Task inputs Block Start

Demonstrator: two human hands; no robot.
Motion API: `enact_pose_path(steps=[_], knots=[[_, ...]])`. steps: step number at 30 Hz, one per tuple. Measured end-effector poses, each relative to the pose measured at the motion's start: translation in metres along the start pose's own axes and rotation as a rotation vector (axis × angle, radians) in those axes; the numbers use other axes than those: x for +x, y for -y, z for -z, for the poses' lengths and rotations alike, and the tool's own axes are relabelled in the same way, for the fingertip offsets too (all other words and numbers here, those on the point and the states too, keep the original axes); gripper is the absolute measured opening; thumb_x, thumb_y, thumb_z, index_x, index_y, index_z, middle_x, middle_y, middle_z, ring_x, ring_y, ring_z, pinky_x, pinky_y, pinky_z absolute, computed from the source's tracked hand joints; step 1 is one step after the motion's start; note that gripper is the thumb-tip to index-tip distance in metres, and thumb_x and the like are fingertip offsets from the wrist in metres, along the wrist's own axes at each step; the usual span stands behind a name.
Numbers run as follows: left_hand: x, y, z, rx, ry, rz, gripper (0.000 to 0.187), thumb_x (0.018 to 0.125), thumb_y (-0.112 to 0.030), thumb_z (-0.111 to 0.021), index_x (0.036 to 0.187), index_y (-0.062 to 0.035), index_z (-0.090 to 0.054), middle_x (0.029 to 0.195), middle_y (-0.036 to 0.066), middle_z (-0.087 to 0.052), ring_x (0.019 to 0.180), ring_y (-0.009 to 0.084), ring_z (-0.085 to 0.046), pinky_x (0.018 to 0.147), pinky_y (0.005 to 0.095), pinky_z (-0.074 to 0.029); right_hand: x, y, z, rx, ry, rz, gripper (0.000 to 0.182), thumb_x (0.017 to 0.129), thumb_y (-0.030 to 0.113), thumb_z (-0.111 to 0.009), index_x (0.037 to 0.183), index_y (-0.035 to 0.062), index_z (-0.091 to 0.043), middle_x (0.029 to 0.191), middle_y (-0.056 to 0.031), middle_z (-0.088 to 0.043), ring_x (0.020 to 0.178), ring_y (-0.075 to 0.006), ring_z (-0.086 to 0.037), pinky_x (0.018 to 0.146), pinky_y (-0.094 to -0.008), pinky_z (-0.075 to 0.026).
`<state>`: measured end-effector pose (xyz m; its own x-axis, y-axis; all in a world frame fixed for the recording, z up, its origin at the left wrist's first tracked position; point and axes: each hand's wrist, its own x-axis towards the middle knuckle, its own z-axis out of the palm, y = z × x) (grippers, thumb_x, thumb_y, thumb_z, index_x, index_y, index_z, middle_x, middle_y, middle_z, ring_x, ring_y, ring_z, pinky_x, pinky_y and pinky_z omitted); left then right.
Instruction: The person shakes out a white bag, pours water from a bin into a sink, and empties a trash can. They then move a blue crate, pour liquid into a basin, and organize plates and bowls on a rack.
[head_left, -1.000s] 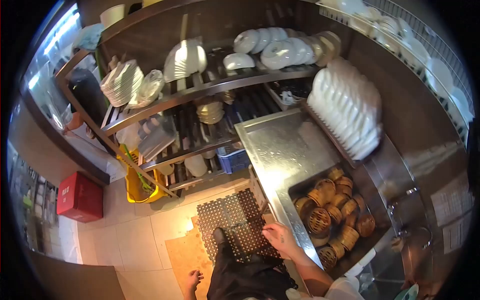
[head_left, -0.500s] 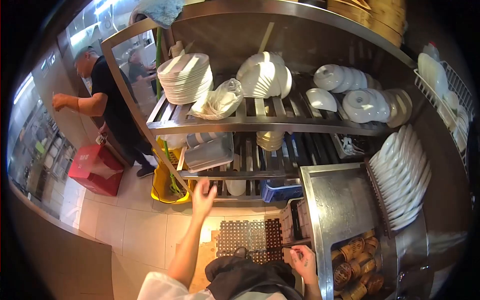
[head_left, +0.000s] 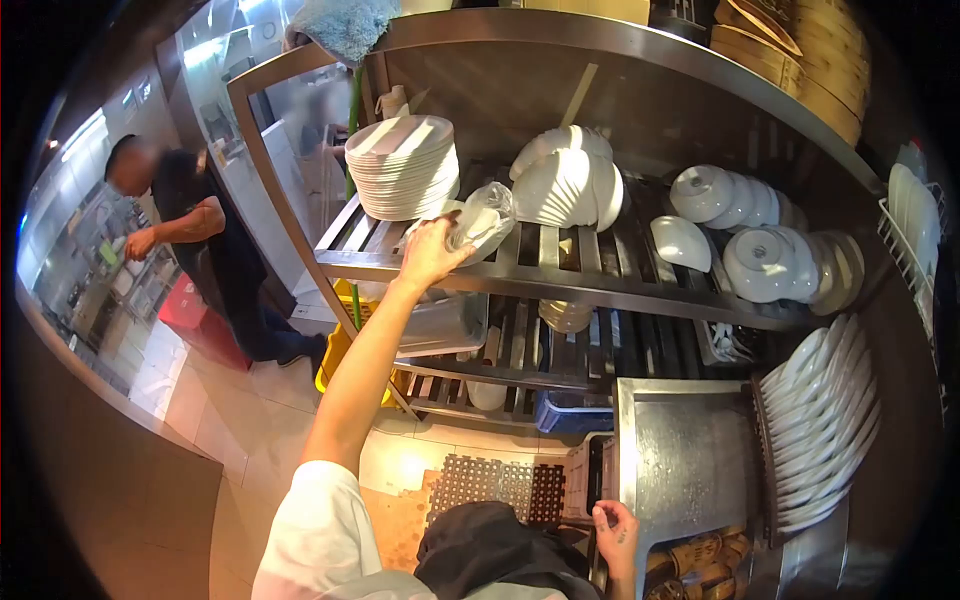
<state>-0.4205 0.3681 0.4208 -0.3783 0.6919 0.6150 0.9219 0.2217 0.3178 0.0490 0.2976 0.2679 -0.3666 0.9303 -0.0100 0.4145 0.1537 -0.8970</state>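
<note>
My left hand (head_left: 432,252) reaches up to the slatted steel shelf, its fingers closed on a clear plastic bag (head_left: 487,222). Pale contents show through the plastic, but I cannot make out their kind. Just behind the hand stands a tall stack of white plates (head_left: 402,168). White bowls (head_left: 568,180) nest on their sides to the right of the bag. Low beside the steel counter (head_left: 690,465), my right hand (head_left: 616,532) hangs with loosely bent fingers and no object visible in it.
More white bowls (head_left: 765,262) sit on the shelf's right end. A rack of upright white dishes (head_left: 825,430) stands on the counter, above bamboo steamers (head_left: 700,565). A blue crate (head_left: 572,412) sits low. At left, a person in dark clothes (head_left: 215,235) stands by a red bin (head_left: 205,322).
My left hand has gone from below the shelf up onto the plastic bag. The view has shifted, and the person at left stands in a slightly different pose. My right hand stays low.
</note>
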Motion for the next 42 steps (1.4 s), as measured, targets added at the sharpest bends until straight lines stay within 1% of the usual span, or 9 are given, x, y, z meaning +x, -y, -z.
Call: enact_pose_path(steps=[4,9,13,21,25,29,35,37,42], knots=[[-0.002,0.006,-0.013,-0.077,-0.058,-0.126,0.019,0.068,-0.016,-0.062,0.086,-0.0097,-0.062,0.084,0.007,-0.062,0.088,0.0248,-0.053,0.078,0.0374,-0.040,0.050,0.001,-0.018,0.059,0.099,0.086,0.017,0.075,0.013,-0.060,0.085,-0.0009,-0.059,0.070,-0.0089,-0.058,0.066,-0.0132,-0.055,0.061,-0.0263,-0.044],[-0.020,-0.018,-0.012,0.046,-0.062,-0.260,0.021,0.068,-0.014,-0.062,0.088,-0.0101,-0.062,0.085,0.005,-0.061,0.088,0.0224,-0.052,0.082,0.0379,-0.037,0.138,0.087,-0.072,0.213,0.288,0.493,0.016,0.076,0.012,-0.061,0.085,-0.0008,-0.059,0.071,-0.0069,-0.058,0.064,-0.0115,-0.055,0.059,-0.0235,-0.044],[-0.042,-0.030,-0.014,0.256,0.058,-0.465,0.040,0.072,-0.016,-0.058,0.110,-0.0073,-0.051,0.110,0.013,-0.051,0.104,0.0264,-0.045,0.095,0.0430,-0.029,0.204,0.155,-0.114,0.337,0.292,0.468,0.028,0.078,0.014,-0.060,0.101,0.0005,-0.053,0.081,-0.0064,-0.057,0.068,-0.0096,-0.054,0.061,-0.0234,-0.045],[-0.061,0.023,0.031,-0.135,-0.113,-0.127,0.041,0.074,-0.016,-0.056,0.113,-0.0054,-0.049,0.120,0.017,-0.045,0.112,0.0299,-0.042,0.095,0.0450,-0.028,0.321,0.218,-0.175,0.326,0.070,0.248,0.069,0.075,0.040,-0.062,0.124,0.0011,-0.032,0.103,-0.0160,-0.053,0.075,-0.0184,-0.057,0.055,-0.0283,-0.050],[-0.034,0.089,0.020,-0.373,-0.186,0.263,0.033,0.077,-0.017,-0.055,0.104,0.0027,-0.049,0.104,0.021,-0.052,0.098,0.0353,-0.049,0.084,0.0385,-0.038,0.341,0.231,-0.193,0.186,0.079,0.164,0.049,0.083,0.038,-0.051,0.117,0.0040,-0.040,0.094,-0.0108,-0.056,0.072,-0.0157,-0.056,0.051,-0.0269,-0.049],[-0.002,0.109,0.010,-0.517,0.147,0.501,0.043,0.080,-0.026,-0.051,0.109,0.0044,-0.048,0.106,0.026,-0.052,0.102,0.0356,-0.049,0.085,0.0365,-0.038,0.334,0.224,-0.200,0.301,0.006,0.163,0.039,0.084,0.036,-0.050,0.109,0.0057,-0.047,0.089,-0.0088,-0.054,0.063,-0.0125,-0.053,0.045,-0.0239,-0.047],[0.005,0.126,-0.032,-0.491,0.067,0.408,0.042,0.080,-0.027,-0.051,0.112,0.0004,-0.049,0.102,0.025,-0.054,0.101,0.0361,-0.050,0.085,0.0360,-0.039,0.328,0.219,-0.193,-0.069,-0.091,0.393,0.027,0.079,0.027,-0.057,0.086,0.0011,-0.056,0.067,-0.0099,-0.057,0.058,-0.0194,-0.054,0.058,-0.0342,-0.044],[0.007,0.134,-0.037,-0.541,0.111,0.333,0.036,0.081,-0.024,-0.049,0.108,-0.0008,-0.052,0.098,0.024,-0.055,0.098,0.0365,-0.050,0.082,0.0367,-0.040,0.316,0.239,-0.189,0.007,0.225,0.100,0.035,0.076,0.032,-0.060,0.083,-0.0016,-0.057,0.061,-0.0081,-0.057,0.048,-0.0138,-0.052,0.046,-0.0270,-0.043],[0.021,0.164,-0.057,-0.442,0.198,0.309,0.031,0.088,-0.025,-0.041,0.091,0.0013,-0.057,0.083,0.021,-0.058,0.079,0.0308,-0.055,0.073,0.0370,-0.041,0.301,0.220,-0.221,0.303,0.354,0.162,0.026,0.077,0.022,-0.060,0.087,-0.0016,-0.054,0.066,-0.0057,-0.057,0.051,-0.0086,-0.053,0.040,-0.0214,-0.039]])
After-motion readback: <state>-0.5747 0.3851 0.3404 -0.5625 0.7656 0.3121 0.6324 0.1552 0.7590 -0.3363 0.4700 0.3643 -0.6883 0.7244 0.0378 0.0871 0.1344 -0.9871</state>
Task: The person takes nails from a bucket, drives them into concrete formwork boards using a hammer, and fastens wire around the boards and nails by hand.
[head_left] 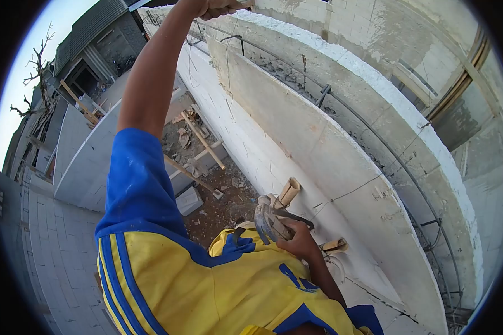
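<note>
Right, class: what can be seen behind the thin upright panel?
Behind the panel, dark metal bars and rough grey rubble show in the gap, then a curved wall. The panel hides the gap's bottom.

a long white wall [240, 128] runs down the middle, with a dirt floor [223, 209] far below it, covered in bits of stone. on the left are gray block walls [56, 240], and a house with a dark roof [92, 22] and a bare tree [39, 64] stand under a pale, bright sky [25, 50].
</note>
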### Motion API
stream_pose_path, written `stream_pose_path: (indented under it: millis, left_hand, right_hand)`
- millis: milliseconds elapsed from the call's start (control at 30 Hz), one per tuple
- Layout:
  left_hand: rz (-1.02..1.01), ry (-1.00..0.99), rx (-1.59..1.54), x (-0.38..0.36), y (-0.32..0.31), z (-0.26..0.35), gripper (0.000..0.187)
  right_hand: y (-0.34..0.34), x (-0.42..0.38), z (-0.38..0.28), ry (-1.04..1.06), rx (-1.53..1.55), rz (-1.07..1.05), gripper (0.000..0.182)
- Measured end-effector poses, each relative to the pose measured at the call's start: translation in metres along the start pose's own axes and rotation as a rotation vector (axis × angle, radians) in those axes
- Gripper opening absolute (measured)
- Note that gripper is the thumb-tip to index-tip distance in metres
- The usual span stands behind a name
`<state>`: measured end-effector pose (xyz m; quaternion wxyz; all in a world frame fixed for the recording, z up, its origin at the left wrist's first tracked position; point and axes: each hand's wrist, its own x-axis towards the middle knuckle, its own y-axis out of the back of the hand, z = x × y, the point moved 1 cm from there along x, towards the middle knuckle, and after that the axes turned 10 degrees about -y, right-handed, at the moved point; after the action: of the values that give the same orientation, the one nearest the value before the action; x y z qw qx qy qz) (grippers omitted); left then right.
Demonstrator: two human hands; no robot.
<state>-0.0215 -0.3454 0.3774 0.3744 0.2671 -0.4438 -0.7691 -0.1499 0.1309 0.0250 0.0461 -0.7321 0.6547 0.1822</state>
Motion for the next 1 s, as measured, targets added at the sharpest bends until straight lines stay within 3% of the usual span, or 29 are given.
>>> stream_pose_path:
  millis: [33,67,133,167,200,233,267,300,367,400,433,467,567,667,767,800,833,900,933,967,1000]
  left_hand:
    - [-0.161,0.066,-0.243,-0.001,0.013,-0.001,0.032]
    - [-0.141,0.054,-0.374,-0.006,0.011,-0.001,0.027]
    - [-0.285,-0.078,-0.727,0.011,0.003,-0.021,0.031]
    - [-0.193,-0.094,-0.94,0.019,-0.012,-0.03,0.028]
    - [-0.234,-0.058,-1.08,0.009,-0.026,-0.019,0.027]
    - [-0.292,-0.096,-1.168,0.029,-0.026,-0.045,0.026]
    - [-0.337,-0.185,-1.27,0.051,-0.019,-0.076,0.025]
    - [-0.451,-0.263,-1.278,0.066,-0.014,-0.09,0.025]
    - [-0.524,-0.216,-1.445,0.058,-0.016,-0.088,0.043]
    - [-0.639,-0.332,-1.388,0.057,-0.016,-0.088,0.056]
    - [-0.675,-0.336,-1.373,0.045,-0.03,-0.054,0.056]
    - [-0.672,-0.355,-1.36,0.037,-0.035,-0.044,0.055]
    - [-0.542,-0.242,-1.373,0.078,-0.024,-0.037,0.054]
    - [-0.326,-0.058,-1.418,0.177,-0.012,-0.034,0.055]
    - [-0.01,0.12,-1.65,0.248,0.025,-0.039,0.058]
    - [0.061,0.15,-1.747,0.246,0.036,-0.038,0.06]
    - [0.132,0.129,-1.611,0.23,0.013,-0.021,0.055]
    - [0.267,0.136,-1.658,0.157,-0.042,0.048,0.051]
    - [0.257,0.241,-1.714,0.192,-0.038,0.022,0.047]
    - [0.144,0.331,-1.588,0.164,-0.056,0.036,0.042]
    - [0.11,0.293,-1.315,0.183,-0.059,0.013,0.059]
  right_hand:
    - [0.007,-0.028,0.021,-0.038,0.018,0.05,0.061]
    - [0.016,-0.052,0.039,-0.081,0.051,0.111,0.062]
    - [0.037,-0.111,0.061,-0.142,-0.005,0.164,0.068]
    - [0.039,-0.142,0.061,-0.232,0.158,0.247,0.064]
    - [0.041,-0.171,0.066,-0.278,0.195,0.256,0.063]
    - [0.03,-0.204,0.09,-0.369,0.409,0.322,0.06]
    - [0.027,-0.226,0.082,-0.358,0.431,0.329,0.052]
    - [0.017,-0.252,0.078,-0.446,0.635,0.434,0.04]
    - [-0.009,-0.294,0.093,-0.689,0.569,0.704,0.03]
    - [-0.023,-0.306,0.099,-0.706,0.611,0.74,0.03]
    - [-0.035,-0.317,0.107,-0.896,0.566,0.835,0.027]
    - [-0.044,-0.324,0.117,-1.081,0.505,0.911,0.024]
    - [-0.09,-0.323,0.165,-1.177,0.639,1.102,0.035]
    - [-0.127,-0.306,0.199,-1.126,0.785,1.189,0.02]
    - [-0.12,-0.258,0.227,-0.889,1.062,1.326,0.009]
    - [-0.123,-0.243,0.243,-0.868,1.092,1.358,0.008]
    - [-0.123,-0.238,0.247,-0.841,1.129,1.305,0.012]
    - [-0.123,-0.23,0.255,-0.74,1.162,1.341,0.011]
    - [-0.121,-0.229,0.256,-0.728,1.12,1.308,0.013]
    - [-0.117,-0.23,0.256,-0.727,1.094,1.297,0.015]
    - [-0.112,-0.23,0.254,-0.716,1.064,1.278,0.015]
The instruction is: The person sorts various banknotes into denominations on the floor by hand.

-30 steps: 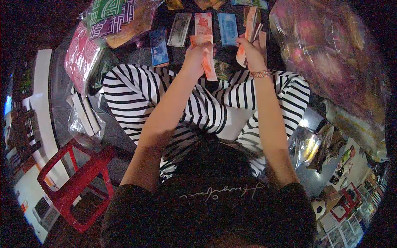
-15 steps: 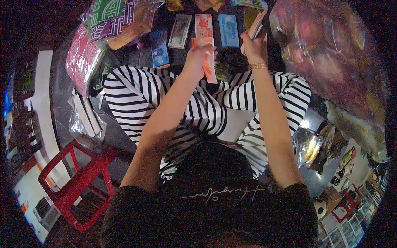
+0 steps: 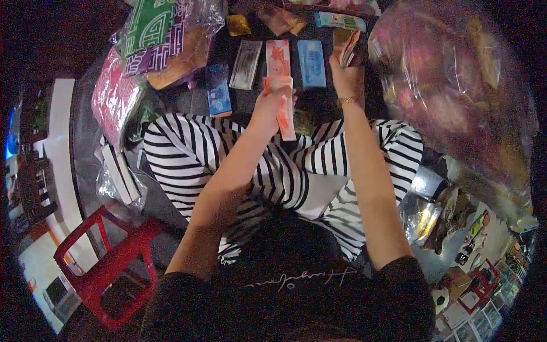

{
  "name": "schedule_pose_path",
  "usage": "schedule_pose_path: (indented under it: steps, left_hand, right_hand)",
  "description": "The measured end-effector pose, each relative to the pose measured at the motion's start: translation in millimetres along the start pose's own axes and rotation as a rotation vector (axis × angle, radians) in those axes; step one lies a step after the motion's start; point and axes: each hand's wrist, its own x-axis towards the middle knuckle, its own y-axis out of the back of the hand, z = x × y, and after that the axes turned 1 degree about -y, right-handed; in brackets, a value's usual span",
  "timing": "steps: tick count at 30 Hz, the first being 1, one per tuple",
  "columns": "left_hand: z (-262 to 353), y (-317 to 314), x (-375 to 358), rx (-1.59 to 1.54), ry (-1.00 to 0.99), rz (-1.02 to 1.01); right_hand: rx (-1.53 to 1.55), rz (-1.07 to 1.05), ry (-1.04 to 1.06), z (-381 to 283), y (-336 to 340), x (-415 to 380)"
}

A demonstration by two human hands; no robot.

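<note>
My left hand (image 3: 270,112) is closed around a few red-orange banknotes (image 3: 286,121), held upright just below a red banknote stack (image 3: 278,58) on the dark floor. On the right, my right hand (image 3: 346,78) grips a folded bundle of banknotes (image 3: 348,50) that sticks up past its fingers. A grey-white note stack (image 3: 246,65) lies left of the red one, and a blue note stack (image 3: 312,64) lies to its right. Further left is another blue note stack (image 3: 219,98), with an orange edge showing beneath it.
Plastic-wrapped packs, green-purple (image 3: 152,34) and pink (image 3: 118,91), lie at upper left. A big clear bag with pink contents (image 3: 439,74) fills the upper right. A red stool (image 3: 108,262) stands at lower left. My crossed legs in striped trousers (image 3: 182,151) are below the notes.
The view has tilted, so the notes and both hands appear lower. Both hands keep their banknotes; the right hand's bundle has shifted slightly left.
</note>
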Motion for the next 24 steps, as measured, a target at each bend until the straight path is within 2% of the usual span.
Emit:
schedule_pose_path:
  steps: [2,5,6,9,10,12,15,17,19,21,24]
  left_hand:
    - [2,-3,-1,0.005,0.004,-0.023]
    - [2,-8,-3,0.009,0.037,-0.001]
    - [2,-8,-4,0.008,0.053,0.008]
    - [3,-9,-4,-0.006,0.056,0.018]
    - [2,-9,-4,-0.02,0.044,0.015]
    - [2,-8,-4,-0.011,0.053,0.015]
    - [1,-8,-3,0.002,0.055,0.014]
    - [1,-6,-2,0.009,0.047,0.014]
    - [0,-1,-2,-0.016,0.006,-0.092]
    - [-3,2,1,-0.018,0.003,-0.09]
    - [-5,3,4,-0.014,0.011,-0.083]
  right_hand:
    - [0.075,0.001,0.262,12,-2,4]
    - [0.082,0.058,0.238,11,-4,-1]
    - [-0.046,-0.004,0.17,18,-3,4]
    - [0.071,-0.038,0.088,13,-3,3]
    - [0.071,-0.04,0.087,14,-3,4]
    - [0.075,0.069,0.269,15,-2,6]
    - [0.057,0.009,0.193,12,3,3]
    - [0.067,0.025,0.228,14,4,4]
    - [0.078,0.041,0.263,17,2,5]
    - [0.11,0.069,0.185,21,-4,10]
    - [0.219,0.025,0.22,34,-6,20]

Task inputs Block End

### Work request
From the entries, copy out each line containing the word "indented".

### Expected answer
stream_pose_path, written `stream_pose_path: (indented under it: millis, left_hand, right_hand)`
  "usage": "schedule_pose_path: (indented under it: steps, left_hand, right_hand)",

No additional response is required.